Não se sabe se a pegada seria de um soldado romano que teria participado da construção da muralha ou de alguém que tenha deixado de prestar serviço militar e conservado as sandálias para trabalhar como pedreiro, diz hoje o jornal israelense Haaretz, citando o chefe das escavações, Arthur Segal.
Antes da descoberta, a única descoberta arqueológica semelhante foi encontrada na Muralha de Adriano, no Reino Unido.
O mistério que cerca a pegada descoberta no muro de Susita, construído por volta do século III a.C. e destruído por um terremoto em 749, reside no fato de os projetos de construção em Israel terem ficado a cargo de suas cidades, e os conquistadores romanos não participavam destas obras, informa o arqueólogo.
No ano passado, os arqueólogos descobriram uma inscrição feita por dois moradores de Susita que haviam completado o serviço militar.
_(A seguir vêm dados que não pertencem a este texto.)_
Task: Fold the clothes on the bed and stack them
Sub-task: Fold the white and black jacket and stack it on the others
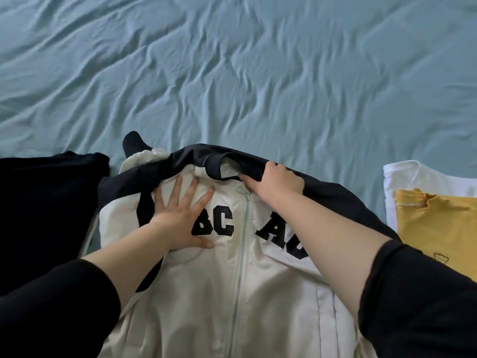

Isso levou os pesquisadores a cogitarem que este também poderia ser o caso da pessoa que deixou a pegada da sandália.
A pegada foi encontrada em escavações ao redor da fortificação romana que cercava a cidade. Os gregos batizaram a cidade como "Hippos" (Cavalo) pois ficava em cima de uma colina que é semelhante ao lombo do animal. Os romanos deram o nome aramaico de Susita, que também serve para nomear o animal, conservado no hebraico moderno "sus".
A maior parte das construções em Susita, provavelmente fundada pelo rei selêucida Antiochus Epifanes - aliado da Grécia e inimigo dos judeus daquela época -, data do período romano.